**YOUR INSTRUCTIONS:**
Output only the stretch of the listing that starts at the line containing "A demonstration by" and ends at the line containing "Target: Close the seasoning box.", reproduced exactly with both ends.

**DATA BLOCK:**

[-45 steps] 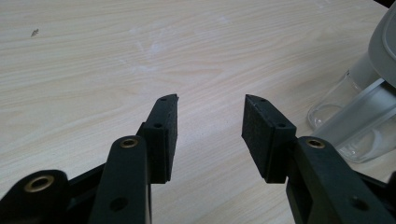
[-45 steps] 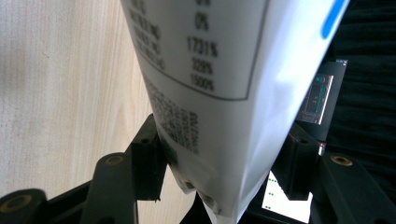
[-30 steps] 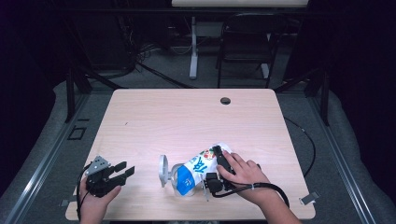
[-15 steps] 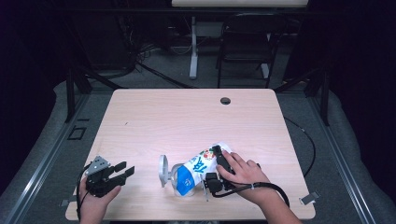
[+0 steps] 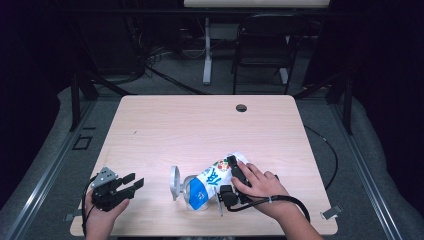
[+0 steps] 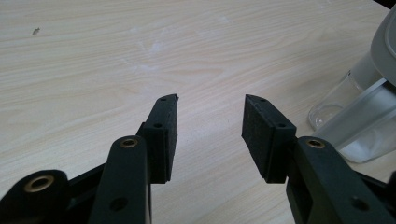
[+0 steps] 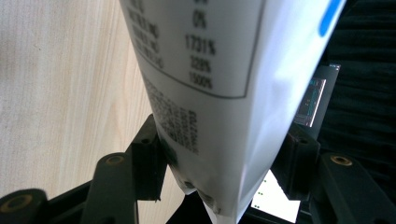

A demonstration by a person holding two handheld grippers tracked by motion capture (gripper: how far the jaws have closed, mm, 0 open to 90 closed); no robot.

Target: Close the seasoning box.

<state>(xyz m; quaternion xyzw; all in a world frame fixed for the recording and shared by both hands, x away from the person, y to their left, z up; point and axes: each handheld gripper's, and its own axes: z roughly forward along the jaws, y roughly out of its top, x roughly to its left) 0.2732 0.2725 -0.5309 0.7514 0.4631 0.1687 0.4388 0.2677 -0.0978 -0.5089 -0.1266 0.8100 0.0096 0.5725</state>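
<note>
High view: my right fingers (image 5: 226,176) clamp a white-and-blue pouch (image 5: 212,181) tilted over a clear jar (image 5: 186,187) near the surface's (image 5: 200,125) front edge.
Left gripper view: my left fingers (image 6: 210,128) wide, empty.
Right gripper view: pouch (image 7: 210,93) pinched between pads. Best pour slowly, steadying the jar.

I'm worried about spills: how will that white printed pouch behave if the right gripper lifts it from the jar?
The pouch looks soft and creased, so it would probably sag beyond the right gripper that clamps it. Its glossy film may slip. The clear jar lying under it could roll or shift.
</note>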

**ANSWER:**
A demonstration by a person holding two handheld grippers tracked by motion capture (gripper: how far the jaws have closed, mm, 0 open to 90 closed); no robot.

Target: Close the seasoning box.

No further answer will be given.